Тогда же он начал думать о совсем ином романе. Но что означает «начал думать»? На самом деле это выглядело так, что однажды приятель пригласил его к себе в хатку в предгорье собрать чудовищно уродившие в тот год яблоки, от которых, по его словам, просто не было спасу. Артуру шутка понравилась. К тому же победило желание хоть на пару дней куда-нибудь сбежать. Как и недвусмысленная перспектива отвести водочную душу на природе. Таким образом, по воле собственных депрессий и железнодорожных аберраций Артур Пепа оказался в ужасно утреннем пригородном поезде, натужно продвигавшемся в сторону гор со скоростью, мало превышавшей пешеходную.
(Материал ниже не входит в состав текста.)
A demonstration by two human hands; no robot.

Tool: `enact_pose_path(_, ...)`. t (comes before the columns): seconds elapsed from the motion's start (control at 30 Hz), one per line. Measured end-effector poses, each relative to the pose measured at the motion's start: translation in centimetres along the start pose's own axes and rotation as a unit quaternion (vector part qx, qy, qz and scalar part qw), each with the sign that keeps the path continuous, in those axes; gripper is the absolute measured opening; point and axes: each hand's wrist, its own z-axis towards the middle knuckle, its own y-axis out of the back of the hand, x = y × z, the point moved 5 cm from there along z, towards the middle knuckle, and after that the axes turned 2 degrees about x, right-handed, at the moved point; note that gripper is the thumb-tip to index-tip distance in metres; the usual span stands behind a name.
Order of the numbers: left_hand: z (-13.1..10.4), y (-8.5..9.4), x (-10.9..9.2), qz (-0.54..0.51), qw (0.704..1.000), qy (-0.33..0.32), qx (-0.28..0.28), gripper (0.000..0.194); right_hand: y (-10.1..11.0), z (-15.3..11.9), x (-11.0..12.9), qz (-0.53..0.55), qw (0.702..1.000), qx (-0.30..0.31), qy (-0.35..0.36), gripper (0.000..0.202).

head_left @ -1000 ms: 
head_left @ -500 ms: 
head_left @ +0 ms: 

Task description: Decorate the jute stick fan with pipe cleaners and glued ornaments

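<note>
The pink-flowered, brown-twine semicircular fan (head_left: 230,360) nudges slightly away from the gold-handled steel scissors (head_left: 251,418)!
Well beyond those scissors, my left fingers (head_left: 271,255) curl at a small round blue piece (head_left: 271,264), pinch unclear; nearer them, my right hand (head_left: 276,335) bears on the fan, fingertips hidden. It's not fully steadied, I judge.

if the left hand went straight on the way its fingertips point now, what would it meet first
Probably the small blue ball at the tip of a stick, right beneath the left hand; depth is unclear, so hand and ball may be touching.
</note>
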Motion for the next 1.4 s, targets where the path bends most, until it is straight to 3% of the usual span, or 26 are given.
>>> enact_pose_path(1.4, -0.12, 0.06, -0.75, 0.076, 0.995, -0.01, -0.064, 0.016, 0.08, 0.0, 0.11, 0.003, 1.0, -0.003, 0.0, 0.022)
Примерно в полвосьмого утра Артур Пепа в который раз встрепенулся от полусонного полумерцания, отлипая щекой и виском от грязного вагонного стекла. Поезд как раз остановился на крохотной станции, вокруг начинались предгорья. Кроме того, стояла осень, красно-желтое цветенье лесов, паутинный воздух, синее небо — из тех, что случаются только в октябре. Все это длилось не более минуты — та извечная тишина с голосом петуха на самом дне, неухоженный домик станции, криница, куда нападало кленовых красных листьев, запах угля. Да еще две фигуры, потихоньку отдалявшиеся от станции, очевидно, только что высадившиеся из этого же поезда: женщина в черном с костылем в одной руке и деревянным чемоданом в другой да безногий мужчина на колесиках, судорожно двигавшийся вперед, отталкиваясь от земли длиннющими (для его роста) руками в черных обмотках. Артур Пепа увидел только их спины, но этого хватило. Меньше чем через минуту поезд тронулся, и так начался роман.
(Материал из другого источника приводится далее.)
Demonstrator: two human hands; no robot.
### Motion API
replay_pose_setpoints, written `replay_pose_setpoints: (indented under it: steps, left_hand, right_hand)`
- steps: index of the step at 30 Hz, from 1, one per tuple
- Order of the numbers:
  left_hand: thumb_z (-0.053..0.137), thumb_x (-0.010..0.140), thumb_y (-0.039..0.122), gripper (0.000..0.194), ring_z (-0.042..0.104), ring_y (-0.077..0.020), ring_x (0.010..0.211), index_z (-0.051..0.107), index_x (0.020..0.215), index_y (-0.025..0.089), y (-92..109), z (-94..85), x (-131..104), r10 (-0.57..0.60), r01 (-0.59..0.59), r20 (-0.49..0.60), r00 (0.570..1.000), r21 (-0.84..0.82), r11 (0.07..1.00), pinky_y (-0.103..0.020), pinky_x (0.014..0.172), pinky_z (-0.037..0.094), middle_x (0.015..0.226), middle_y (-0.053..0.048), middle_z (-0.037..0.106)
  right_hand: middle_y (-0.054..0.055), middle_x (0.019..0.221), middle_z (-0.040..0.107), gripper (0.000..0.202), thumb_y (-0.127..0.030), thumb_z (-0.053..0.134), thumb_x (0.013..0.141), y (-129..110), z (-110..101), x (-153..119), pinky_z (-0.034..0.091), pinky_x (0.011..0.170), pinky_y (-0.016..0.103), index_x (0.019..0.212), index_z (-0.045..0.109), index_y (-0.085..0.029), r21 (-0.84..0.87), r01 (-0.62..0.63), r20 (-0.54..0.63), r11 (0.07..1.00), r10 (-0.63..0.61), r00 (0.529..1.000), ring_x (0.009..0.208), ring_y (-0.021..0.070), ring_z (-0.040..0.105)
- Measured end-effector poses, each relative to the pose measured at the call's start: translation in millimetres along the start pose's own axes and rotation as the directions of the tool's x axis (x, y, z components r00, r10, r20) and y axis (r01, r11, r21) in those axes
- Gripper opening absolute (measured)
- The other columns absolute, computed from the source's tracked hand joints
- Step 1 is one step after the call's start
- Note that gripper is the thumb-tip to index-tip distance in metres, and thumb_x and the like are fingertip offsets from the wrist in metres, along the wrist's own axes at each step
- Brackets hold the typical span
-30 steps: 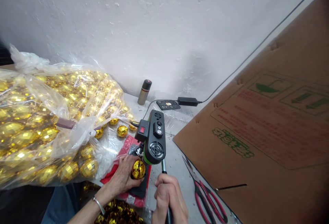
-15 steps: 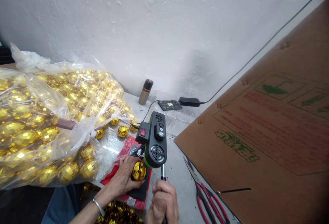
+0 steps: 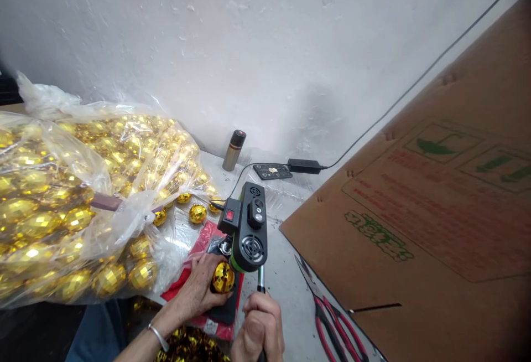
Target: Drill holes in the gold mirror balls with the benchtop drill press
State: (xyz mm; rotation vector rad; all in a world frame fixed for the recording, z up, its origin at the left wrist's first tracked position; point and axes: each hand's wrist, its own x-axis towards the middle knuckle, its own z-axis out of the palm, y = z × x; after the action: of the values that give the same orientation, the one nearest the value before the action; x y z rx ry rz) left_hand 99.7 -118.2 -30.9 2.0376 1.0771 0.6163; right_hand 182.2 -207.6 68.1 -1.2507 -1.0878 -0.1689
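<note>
My left hand [image 3: 204,283] has its fingers and thumb round a shiny gold mirrored ball [image 3: 223,278], low in the centre of the head view. The ball is beside the front end of a black device [image 3: 251,226] with round vents and a red switch. My right hand [image 3: 261,326] is closed round the handle of a metal lever [image 3: 261,279] that comes from under the device. A black base [image 3: 226,311] on a red packet [image 3: 178,290] lies beneath the ball and left hand.
A clear bag [image 3: 120,146] of gold balls fills the left. Red-handled scissors [image 3: 338,326] and a large cardboard box [image 3: 415,229] are at right. Behind the device are a dark-capped canister [image 3: 233,150], a flat black panel [image 3: 272,171] and a cabled adapter [image 3: 305,166].
The whole view has shifted slightly. Both hands keep their holds on the ball and the lever, with no clear movement of either against the device.
</note>
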Motion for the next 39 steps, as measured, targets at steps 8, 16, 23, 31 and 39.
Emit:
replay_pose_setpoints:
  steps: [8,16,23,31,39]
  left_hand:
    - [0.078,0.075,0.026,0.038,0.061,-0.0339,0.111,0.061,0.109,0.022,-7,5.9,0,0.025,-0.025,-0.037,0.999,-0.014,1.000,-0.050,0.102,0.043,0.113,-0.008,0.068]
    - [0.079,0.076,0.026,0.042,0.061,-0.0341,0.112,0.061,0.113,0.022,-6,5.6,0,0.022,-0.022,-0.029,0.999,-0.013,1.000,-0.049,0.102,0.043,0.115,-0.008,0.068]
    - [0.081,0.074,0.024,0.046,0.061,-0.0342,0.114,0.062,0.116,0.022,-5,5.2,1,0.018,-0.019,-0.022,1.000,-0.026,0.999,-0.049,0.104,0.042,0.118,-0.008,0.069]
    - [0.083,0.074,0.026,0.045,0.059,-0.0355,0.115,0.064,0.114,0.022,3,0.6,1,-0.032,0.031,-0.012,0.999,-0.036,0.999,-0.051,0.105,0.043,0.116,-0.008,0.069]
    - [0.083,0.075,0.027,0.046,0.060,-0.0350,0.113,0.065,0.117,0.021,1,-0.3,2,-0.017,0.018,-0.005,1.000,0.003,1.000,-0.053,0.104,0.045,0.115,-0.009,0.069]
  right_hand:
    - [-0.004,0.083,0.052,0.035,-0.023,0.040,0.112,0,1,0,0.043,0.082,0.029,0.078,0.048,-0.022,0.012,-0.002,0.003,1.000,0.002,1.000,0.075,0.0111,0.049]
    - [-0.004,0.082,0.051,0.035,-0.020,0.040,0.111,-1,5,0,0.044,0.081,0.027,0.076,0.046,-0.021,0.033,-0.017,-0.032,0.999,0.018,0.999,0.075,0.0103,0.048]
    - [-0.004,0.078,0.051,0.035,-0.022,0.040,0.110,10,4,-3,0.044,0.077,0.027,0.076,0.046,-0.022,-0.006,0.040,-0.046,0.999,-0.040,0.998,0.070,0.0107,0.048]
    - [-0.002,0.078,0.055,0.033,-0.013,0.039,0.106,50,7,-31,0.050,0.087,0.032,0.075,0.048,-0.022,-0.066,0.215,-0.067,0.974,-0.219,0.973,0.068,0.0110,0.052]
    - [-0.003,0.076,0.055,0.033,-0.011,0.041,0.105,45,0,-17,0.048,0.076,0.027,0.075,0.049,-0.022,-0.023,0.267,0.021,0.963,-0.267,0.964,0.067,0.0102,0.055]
Задумывалась сплошным речевым потоком и несколько взахлеб рассказанная история старого гуцульского театра (или хора — Артур Пепа пока не знал). Когда-то он что-то такое читал или слышал: о том, как в сорок девятом году в Москве решено было оглушительно отметить семидесятилетие Сталина; по этому поводу были согнаны легионы всяческих фольклорных исполнителей, обязанных принять участие в посвященном Учителю фестивале преданности. Среди полчищ якутов, карелов, мингрелов и чечено-ингушей должно было найтись место и для нововоссоединенных западенцев, среди которых выбор высокопоставленных организаторов уверенно пал на экзотически-эффектных, в тесных красных штанах и с цветными перьями на шляпах гуцулов. Империя Бессмертного Иосифа как раз вступала в свою позднеримскую, несколько эллинистическую стадию — на смену первобытно-коммунарскому аскетизму, не в последнюю очередь дискредитированному недавней изнурительной войной, шла вполне гедонистическая мода на пышность и красочность. Победителей и в самом деле не судили, наоборот — судили они, пользуясь при этом трофейными обломками мира побежденных. Таким образом, верхушка Пирамиды уже привыкала к полотнам Рубенса, плюшевым лежанкам, шоколаду и тонкому дамскому белью, дело неуклонно двигалось к грандиозным коньячно-виноградным злоупотреблениям и половым извращениям. Следовательно, такое государственное развлечение, как костюмированные танцы народностей, не могло не заинтересовать этих первых постмодернистов.